CHAPTER SEVEN—I WANT TO LIVE;I WANT TO LIVE
I calculated that it was
probably okay to return to Kathy’s room. A few nurses entered the waiting room.
One of them addressed me tersely, “I’m here to use the vending machine. The
ones in the nursing station are out of order.”
“Suit yourself,” I shrugged. My
tone was deliberately rude and I stared down that long-nosed nurse. Her eyes
were the colour of balsamic vinegar. The vinyl-covered chair-seat made a long,
wet farting sound as I lifted my bum to stand up. That made me laugh. The sound
of my laughter shocked me. It was so harsh and ugly. I stormed out of the
waiting room, muttering “fat, stupid bitches,” but I cautioned myself, “Tone it
down, sister. Tone it down. The last thing in the world that you need is a
written reprimand.” It occurred to me that a good strategy would be to report
the nurses before they reported me. I was almost certain that they weren’t
allowed inside a carers’ waiting room even if their vending machines were out
of order. And so I pretended there were puppeteer strings pulling my neck
upwards, and I walked as briskly as I could to the nursing station.

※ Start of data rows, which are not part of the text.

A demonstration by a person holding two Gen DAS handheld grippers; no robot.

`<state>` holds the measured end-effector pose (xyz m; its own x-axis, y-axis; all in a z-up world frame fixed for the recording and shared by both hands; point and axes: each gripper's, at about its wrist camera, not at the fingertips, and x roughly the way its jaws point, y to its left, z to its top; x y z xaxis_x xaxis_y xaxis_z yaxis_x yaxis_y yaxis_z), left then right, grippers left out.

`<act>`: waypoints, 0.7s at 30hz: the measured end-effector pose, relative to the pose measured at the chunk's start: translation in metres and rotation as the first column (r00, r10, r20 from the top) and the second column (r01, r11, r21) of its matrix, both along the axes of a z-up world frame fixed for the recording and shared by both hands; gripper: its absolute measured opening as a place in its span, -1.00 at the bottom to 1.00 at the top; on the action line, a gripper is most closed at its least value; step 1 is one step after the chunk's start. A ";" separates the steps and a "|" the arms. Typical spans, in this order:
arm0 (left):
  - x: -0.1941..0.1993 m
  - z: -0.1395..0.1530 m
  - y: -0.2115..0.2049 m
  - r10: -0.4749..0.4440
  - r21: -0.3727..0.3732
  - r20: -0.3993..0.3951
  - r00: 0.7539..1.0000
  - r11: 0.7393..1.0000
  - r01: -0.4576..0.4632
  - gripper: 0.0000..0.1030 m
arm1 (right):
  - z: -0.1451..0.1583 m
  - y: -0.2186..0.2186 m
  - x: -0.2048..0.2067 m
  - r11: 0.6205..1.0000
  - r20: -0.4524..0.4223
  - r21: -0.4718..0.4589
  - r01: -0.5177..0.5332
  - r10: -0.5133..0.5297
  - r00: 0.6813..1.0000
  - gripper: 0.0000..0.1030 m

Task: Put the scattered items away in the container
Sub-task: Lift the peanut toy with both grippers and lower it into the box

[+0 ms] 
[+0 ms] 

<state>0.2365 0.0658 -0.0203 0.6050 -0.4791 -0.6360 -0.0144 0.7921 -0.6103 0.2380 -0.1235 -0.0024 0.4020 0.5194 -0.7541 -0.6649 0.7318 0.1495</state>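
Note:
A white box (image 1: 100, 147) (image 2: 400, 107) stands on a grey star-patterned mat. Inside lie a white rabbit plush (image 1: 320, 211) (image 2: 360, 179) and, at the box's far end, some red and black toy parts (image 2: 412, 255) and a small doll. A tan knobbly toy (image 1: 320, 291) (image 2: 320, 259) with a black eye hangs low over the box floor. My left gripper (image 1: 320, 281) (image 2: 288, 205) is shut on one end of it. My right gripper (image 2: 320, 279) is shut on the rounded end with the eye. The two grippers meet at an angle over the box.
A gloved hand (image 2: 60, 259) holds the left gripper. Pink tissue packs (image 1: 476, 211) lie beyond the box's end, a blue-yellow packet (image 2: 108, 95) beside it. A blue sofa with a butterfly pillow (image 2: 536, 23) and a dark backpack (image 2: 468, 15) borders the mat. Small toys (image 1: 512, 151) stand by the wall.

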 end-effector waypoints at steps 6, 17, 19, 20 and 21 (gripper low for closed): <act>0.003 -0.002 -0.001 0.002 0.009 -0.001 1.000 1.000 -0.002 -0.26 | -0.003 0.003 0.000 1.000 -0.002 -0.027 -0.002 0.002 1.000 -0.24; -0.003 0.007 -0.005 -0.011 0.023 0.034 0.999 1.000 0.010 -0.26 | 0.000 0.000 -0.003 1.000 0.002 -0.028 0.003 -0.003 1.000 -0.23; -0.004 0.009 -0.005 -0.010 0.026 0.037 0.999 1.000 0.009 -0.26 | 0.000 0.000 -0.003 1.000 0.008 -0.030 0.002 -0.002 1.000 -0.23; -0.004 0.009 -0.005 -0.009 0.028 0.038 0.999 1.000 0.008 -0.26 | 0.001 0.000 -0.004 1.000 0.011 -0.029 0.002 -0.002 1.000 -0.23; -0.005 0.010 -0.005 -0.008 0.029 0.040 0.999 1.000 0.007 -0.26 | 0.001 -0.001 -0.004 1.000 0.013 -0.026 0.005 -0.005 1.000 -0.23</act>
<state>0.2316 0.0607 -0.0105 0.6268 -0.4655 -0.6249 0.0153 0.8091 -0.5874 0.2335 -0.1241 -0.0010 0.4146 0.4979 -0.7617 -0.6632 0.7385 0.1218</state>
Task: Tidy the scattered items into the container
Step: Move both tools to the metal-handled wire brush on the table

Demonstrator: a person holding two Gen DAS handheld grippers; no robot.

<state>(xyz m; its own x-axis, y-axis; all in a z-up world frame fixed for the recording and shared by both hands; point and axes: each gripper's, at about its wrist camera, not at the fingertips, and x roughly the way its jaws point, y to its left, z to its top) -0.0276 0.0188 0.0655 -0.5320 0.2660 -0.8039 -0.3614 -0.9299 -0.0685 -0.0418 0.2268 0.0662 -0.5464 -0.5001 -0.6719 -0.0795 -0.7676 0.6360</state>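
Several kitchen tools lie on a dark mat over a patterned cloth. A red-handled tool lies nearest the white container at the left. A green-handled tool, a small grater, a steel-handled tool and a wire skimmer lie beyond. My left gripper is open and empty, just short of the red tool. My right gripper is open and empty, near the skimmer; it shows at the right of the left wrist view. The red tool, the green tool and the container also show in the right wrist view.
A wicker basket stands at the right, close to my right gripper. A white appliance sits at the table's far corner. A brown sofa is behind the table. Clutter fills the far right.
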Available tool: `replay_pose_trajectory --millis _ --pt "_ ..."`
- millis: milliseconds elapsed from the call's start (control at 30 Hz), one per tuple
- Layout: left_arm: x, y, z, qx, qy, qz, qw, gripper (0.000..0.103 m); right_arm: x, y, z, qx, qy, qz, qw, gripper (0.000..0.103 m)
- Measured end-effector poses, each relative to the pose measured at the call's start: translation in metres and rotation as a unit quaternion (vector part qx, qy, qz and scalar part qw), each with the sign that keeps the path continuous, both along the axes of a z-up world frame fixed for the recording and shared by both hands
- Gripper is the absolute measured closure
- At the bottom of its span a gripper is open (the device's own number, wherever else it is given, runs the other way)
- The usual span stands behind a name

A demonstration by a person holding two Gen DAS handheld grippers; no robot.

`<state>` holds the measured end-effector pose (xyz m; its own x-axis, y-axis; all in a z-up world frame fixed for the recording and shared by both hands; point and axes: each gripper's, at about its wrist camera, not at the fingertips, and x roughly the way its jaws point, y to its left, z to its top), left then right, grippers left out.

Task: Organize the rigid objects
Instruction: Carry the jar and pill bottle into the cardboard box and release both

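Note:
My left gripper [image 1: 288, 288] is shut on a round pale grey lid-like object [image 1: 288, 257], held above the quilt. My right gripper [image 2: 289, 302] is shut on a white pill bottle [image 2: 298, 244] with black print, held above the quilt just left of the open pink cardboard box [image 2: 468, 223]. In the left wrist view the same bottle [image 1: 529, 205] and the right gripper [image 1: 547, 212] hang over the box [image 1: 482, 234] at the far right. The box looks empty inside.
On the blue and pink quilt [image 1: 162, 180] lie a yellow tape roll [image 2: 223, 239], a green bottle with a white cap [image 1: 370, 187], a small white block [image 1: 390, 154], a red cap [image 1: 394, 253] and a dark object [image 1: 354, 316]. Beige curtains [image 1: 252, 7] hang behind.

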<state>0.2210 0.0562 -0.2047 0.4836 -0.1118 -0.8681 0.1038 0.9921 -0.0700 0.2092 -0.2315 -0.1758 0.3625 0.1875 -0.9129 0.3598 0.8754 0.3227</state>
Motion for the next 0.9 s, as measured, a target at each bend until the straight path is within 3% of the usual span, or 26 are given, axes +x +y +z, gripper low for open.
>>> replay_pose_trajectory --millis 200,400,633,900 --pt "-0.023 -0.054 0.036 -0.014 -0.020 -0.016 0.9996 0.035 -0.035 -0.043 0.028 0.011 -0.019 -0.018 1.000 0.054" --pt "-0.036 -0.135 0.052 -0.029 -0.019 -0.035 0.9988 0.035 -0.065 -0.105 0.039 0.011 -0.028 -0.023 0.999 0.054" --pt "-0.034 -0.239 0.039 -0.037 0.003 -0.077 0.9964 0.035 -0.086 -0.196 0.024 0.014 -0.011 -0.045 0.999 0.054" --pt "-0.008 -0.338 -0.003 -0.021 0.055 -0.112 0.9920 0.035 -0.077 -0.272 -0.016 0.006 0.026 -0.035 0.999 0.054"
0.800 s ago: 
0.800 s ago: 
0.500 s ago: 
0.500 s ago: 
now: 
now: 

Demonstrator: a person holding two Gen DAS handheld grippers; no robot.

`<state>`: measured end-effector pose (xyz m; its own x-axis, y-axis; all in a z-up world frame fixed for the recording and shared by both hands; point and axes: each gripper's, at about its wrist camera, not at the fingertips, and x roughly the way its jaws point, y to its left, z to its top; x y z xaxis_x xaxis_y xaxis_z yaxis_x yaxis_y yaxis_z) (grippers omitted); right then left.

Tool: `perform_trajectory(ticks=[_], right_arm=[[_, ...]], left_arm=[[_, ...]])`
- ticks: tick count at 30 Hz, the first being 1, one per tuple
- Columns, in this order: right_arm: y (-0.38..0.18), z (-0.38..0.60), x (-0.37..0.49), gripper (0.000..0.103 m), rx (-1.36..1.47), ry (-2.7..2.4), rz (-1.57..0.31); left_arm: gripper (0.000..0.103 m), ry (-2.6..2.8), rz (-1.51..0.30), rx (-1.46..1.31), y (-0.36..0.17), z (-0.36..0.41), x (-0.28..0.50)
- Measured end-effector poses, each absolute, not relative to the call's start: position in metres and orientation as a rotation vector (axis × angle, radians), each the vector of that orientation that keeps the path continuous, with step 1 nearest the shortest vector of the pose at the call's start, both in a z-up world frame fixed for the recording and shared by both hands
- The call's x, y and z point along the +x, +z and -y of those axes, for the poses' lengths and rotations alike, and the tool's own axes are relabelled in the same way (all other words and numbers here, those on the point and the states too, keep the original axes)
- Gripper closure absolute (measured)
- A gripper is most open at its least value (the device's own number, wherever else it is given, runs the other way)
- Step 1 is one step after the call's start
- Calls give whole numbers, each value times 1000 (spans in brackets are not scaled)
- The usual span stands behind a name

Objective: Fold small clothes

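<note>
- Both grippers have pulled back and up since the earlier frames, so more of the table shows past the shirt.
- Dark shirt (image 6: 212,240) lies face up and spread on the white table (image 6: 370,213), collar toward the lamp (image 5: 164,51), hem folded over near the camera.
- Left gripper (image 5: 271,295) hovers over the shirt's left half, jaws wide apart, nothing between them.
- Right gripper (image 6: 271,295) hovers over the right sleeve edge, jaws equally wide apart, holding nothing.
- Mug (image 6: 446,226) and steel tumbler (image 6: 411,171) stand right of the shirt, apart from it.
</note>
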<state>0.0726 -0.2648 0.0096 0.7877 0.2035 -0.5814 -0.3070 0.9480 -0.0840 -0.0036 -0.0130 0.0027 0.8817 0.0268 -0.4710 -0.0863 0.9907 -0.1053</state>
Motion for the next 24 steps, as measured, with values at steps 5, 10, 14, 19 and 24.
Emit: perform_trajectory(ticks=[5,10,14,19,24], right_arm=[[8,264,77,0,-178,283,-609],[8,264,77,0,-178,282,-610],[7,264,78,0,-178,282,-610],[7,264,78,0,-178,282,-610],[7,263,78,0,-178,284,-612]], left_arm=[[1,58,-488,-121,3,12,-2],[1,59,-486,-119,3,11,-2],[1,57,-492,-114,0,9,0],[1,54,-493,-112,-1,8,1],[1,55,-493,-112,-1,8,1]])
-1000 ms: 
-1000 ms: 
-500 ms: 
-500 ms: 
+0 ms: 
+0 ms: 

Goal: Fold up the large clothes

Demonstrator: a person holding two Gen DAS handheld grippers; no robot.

Only one nurse, a wee mousy
one, was seated on a tall stool behind a surprisingly pink counter. She looked
up at me and asked, not unkindly, “May I help you?”
“Yes, I’d like to report that
three nurses are using the carers’ lounge, and they made me so uncomfortable
that I had to leave.”
“How exactly did they make you
feel uncomfortable? What did they say or do?”
“They looked at me like I’m a
piece of garbage. I’ve read the Recovery Facilities Guidelines Manual. They’re
not allowed to use rooms which are for carers only.”
“True, but our vending machines
aren’t working. They must have gotten permission from the chief nurse.”
“I’m here to lodge a complaint
with the chief nurse.”
“Well, she won’t be in until
later this afternoon. Would you like to fill out a complaint form?”
I paused. That might prove to
be more trouble than it was worth. It could also backfire. My few minutes of
defiance had been spent. I shuffled my feet, conscious of my cheap vinyl shoes
with multiple dings.
“No, I haven’t the time. I must
get back to my charge, but thank you for your courtesy.” The mouse-nurse looked
surprised, but not displeased. She said, “Let me know if it happens again.” But
I knew that I wouldn’t.
When I got back to Kathy’s
room, she was alone and her eyes were closed. The door had been left open,
though. I allowed myself the luxury of admiring her hands, fingers and the gold
ring with the garnet gemstone. Only one thing bothered me, well, actually, two
things. The gemstone was the same colour as blood. I hadn’t noticed that
before. It looked like ice-blood. And what if someone would confiscate or steal
her ring? How could I prevent that from happening? I decided to have another
chat with mouse-nurse. There was something approachable about her. She hadn’t
been friendly toward me, but neither had she been hostile.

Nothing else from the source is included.